(Description of the task)
Instruction for the data below: set down exactly the lines from the line with "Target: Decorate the" to the line with "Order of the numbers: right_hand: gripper", inclusive, and no others.

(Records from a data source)

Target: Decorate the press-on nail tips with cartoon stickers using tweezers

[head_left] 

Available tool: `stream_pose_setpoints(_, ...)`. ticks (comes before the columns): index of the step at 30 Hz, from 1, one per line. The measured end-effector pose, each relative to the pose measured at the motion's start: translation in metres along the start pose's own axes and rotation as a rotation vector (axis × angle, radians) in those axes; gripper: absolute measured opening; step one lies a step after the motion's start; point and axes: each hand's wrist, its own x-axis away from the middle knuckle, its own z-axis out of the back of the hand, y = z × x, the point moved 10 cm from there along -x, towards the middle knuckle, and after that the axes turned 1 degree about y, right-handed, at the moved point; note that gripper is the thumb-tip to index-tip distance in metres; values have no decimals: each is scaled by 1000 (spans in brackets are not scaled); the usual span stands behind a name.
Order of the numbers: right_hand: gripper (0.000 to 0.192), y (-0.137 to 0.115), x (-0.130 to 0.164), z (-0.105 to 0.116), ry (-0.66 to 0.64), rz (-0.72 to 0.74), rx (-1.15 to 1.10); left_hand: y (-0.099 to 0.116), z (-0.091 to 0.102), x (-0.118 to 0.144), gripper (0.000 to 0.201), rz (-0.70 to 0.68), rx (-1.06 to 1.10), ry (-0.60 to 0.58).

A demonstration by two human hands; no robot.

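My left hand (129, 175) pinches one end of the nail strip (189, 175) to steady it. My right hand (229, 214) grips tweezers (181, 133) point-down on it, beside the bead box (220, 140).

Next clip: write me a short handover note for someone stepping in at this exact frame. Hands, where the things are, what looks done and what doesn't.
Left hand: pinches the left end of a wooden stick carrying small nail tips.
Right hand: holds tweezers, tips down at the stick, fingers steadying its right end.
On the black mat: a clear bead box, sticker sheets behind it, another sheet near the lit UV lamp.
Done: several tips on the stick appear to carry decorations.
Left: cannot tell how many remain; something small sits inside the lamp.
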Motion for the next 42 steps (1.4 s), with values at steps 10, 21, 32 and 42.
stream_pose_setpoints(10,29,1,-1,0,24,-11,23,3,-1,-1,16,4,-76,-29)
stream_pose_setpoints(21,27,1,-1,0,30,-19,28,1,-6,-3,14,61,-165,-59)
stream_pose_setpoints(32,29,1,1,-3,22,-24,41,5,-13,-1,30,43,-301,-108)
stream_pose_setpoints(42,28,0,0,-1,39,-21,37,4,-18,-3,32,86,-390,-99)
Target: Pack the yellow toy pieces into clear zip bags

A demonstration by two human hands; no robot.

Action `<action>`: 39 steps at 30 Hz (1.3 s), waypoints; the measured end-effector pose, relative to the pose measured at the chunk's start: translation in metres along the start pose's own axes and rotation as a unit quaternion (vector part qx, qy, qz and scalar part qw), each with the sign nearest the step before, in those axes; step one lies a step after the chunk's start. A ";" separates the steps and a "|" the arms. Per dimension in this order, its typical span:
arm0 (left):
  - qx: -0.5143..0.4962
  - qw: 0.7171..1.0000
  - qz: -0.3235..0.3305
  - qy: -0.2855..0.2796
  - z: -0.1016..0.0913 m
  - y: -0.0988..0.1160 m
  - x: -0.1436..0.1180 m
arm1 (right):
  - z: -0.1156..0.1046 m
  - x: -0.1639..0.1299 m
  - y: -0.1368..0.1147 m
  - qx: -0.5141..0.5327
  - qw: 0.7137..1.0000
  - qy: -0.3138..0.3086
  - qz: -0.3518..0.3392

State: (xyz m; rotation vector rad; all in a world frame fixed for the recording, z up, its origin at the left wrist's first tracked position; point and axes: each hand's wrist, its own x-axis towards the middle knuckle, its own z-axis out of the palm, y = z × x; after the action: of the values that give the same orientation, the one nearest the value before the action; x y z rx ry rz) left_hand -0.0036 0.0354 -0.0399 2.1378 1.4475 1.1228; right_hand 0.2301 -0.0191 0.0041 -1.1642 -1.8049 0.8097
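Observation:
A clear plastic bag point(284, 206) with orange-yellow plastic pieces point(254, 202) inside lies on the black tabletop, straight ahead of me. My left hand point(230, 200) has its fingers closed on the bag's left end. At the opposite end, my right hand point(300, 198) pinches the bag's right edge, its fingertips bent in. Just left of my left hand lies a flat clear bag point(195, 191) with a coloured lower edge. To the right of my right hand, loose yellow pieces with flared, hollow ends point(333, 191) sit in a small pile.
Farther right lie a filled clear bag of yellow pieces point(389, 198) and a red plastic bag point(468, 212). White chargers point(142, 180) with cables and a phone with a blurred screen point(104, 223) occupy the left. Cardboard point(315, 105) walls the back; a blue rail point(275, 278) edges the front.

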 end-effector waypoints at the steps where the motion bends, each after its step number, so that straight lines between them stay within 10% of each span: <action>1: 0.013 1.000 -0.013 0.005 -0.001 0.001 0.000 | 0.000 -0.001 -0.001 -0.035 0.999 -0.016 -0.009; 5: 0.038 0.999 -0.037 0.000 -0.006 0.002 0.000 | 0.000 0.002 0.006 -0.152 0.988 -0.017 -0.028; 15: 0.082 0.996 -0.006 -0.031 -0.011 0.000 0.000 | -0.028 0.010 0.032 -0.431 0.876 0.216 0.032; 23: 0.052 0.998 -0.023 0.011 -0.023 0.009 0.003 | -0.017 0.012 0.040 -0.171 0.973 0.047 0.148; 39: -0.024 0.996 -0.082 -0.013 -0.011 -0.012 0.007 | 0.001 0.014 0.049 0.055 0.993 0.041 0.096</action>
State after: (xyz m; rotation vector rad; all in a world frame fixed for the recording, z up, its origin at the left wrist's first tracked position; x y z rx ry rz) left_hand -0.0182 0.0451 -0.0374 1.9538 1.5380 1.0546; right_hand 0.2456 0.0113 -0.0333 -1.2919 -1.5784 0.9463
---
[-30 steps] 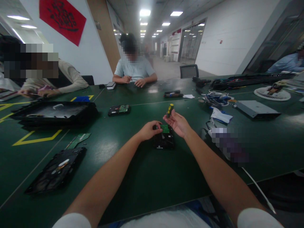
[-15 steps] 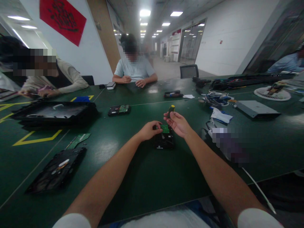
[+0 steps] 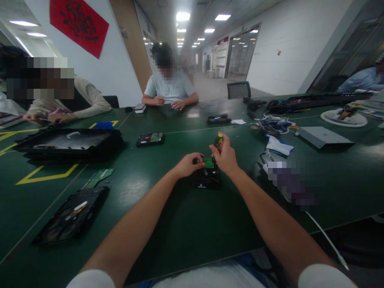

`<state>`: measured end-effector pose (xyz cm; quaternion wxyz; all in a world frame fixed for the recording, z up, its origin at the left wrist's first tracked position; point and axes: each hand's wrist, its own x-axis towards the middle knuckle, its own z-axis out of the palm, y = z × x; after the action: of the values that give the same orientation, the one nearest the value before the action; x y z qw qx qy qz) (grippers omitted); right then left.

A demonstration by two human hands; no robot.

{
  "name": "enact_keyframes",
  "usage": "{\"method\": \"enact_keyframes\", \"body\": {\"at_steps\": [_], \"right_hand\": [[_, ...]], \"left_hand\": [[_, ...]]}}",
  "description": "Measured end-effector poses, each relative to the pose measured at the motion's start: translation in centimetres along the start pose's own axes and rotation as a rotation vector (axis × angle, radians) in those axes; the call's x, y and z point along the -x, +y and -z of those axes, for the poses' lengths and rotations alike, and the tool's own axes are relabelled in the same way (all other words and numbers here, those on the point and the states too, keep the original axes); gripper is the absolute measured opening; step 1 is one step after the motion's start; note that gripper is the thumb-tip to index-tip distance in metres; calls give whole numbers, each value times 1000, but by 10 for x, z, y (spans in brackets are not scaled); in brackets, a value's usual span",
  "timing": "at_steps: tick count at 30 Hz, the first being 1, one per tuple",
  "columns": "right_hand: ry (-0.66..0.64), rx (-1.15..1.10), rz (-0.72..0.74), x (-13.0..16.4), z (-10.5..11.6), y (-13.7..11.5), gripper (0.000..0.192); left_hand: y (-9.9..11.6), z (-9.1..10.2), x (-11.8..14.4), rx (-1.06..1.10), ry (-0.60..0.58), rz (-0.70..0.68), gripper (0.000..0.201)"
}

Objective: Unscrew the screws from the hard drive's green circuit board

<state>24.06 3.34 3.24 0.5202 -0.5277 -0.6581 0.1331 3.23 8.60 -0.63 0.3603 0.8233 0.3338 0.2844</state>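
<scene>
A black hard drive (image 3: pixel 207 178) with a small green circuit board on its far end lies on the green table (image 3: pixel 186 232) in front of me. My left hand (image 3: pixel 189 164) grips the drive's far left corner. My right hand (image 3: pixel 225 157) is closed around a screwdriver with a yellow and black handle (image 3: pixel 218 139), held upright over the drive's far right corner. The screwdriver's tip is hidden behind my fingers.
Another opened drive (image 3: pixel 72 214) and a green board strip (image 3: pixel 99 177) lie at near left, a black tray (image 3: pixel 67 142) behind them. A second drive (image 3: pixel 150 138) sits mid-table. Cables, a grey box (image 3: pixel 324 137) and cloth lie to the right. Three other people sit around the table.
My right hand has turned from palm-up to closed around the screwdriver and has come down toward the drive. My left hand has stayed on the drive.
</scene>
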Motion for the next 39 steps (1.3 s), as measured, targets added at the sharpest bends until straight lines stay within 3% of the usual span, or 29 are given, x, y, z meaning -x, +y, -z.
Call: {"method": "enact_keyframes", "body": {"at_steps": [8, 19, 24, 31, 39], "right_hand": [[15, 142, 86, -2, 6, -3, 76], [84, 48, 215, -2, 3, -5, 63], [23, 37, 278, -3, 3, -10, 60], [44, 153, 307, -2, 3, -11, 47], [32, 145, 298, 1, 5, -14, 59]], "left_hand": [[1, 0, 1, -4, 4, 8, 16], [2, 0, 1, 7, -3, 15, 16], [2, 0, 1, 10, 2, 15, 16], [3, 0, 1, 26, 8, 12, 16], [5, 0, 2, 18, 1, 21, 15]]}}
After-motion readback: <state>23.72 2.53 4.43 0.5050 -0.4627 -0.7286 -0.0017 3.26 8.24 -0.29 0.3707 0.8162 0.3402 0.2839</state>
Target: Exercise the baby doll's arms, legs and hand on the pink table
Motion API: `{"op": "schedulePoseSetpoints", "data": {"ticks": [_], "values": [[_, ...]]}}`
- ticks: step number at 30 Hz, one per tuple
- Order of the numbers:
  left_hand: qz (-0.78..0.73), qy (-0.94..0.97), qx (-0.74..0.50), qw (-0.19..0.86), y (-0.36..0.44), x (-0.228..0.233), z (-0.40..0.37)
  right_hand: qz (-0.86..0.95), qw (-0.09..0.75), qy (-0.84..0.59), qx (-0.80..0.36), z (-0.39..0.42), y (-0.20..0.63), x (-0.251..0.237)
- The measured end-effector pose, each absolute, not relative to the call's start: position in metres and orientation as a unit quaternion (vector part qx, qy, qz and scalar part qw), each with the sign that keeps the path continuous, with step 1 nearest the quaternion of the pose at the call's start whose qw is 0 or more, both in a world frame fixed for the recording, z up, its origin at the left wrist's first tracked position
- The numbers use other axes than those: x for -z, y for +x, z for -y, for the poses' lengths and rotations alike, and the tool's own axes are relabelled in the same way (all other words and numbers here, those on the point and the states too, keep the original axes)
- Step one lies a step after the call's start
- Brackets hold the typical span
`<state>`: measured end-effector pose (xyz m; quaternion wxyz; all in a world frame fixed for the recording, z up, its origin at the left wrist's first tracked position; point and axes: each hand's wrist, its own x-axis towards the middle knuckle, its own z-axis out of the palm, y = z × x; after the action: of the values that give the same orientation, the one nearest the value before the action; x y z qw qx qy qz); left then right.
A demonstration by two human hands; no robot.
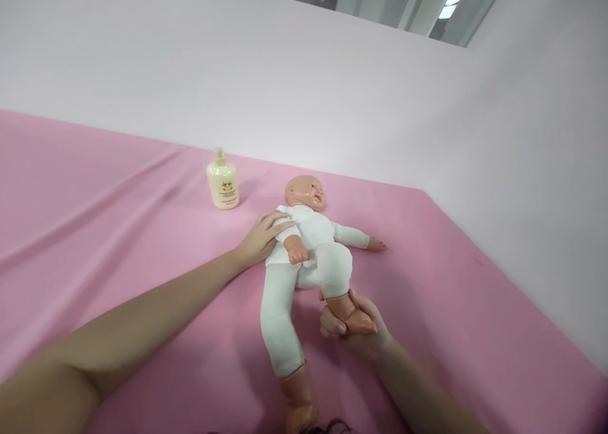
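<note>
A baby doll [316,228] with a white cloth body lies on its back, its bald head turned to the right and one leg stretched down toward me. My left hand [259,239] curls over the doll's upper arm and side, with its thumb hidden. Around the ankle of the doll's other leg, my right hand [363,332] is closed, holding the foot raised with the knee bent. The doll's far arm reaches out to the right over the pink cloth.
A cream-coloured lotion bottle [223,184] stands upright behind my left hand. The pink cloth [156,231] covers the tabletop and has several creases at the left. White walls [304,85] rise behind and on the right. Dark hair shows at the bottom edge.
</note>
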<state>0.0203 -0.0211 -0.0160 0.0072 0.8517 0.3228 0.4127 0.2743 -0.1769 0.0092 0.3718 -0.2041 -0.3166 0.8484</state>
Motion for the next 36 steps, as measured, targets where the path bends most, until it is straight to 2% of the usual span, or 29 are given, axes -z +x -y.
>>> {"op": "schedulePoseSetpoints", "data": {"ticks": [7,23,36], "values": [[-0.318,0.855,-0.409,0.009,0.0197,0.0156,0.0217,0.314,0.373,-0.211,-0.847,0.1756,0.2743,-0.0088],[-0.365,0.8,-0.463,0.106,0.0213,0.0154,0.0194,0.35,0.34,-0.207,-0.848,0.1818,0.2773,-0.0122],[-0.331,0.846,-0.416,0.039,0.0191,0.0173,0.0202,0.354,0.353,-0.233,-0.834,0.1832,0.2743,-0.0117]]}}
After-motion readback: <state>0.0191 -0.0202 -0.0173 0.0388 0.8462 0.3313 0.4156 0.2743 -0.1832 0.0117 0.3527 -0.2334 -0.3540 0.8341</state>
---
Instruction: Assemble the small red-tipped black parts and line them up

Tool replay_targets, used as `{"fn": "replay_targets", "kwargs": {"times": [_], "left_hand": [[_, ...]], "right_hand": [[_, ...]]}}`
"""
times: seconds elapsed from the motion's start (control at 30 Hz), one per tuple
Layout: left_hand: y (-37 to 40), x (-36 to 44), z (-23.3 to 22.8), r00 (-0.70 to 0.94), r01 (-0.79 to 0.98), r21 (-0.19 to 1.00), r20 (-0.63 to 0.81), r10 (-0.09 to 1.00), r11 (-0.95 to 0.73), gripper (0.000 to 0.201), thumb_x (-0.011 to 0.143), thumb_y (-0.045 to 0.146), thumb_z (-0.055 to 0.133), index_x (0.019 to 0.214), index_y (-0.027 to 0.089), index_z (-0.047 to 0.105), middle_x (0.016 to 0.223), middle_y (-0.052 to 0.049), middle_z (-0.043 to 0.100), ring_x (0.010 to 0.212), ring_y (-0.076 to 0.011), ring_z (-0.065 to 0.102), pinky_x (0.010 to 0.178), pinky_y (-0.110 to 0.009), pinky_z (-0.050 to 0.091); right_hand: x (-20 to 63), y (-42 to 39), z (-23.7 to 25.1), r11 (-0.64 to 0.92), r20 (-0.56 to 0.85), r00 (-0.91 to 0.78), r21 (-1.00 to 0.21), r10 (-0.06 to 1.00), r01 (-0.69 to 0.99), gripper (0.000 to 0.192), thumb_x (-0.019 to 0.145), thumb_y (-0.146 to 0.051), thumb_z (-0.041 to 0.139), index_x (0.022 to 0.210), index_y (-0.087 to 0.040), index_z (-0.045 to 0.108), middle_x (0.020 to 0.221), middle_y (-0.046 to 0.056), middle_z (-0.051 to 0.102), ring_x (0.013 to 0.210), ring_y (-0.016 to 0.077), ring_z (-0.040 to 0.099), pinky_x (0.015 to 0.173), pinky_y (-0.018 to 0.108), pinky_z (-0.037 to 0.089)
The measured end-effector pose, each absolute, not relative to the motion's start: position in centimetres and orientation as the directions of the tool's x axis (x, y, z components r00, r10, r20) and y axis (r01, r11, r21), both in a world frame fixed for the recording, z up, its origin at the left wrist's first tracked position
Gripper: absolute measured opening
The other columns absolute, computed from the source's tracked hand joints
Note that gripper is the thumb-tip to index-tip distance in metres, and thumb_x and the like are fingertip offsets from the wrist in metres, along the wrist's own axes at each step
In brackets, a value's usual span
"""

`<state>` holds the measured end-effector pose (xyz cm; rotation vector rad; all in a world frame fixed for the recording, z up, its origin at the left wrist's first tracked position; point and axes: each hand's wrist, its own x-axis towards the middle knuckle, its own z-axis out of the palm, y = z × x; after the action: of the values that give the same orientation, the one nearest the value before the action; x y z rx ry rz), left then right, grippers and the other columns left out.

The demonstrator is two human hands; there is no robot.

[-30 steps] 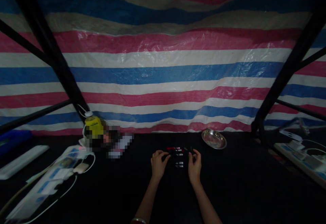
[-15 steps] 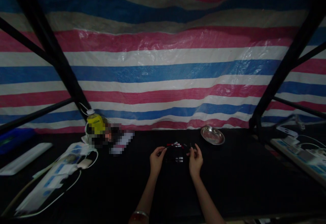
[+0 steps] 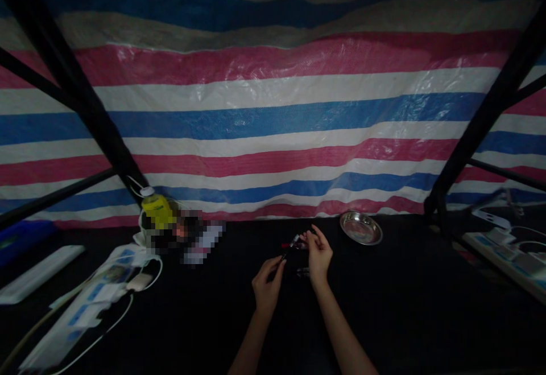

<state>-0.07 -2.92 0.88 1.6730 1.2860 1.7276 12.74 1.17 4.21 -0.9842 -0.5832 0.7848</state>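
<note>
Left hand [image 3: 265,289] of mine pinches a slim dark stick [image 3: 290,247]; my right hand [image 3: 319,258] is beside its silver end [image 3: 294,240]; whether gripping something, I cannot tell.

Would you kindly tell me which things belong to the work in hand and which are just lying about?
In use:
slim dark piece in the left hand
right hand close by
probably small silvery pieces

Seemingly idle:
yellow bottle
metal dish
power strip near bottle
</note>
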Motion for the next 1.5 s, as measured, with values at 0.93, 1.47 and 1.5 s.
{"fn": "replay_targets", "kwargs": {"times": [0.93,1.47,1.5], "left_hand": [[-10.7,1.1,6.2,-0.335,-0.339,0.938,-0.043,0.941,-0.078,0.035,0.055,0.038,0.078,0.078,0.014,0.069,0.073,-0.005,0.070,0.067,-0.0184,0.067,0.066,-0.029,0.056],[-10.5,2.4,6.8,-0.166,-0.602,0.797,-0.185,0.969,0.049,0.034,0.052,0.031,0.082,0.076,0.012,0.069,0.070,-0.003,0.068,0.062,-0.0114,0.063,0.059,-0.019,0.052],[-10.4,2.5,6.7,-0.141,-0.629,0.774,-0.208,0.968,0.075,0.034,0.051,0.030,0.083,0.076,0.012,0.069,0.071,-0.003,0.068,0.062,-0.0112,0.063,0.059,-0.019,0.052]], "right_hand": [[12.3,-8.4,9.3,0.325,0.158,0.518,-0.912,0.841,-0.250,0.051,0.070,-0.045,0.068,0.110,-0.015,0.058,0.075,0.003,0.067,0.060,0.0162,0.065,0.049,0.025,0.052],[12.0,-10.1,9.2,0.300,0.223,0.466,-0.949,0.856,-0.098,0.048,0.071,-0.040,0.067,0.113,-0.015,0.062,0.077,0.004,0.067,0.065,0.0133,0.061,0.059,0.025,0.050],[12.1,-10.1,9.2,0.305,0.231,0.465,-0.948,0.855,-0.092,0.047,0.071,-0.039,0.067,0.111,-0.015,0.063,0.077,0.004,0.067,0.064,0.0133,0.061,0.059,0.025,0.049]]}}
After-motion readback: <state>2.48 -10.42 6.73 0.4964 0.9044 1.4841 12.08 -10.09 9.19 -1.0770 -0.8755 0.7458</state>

(Answer for the task)
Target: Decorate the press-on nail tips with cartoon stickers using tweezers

[head_left] 

Available tool: `stream_pose_setpoints(_, ...)`. ticks (comes before the columns): index of the step at 30 Hz, from 1, one per line. The measured end-effector pose, each relative to the pose measured at the motion's start: translation in metres along the start pose's own axes and rotation as a rotation vector (axis × angle, radians) in those axes; gripper: absolute measured opening; step one lies a step after the motion's start; point and axes: each hand's wrist, its own x-axis away from the middle knuckle, its own z-axis out of the back of the hand, y = z × x, the point moved 10 cm from there along -x, towards the middle knuckle, and after that the axes turned 1 degree about y, right-handed, at the moved point; note that gripper is the thumb-tip to index-tip distance in metres; values have no decimals: each is scaled by 1000 (spans in brackets are not scaled); the usual span stands behind a name.
Order of the numbers: right_hand: gripper (0.000 to 0.192), y (-0.137 to 0.115), x (-0.130 to 0.164), z (-0.105 to 0.116), ry (-0.66 to 0.64), rz (-0.72 to 0.74), rx (-1.15 to 1.10); left_hand: y (-0.099 to 0.116), z (-0.091 to 0.102), x (-0.118 to 0.144), gripper (0.000 to 0.201), rz (-0.70 to 0.68), rx (-1.06 to 1.10), ry (-0.60 to 0.58).

This is the complete answer to the exercise.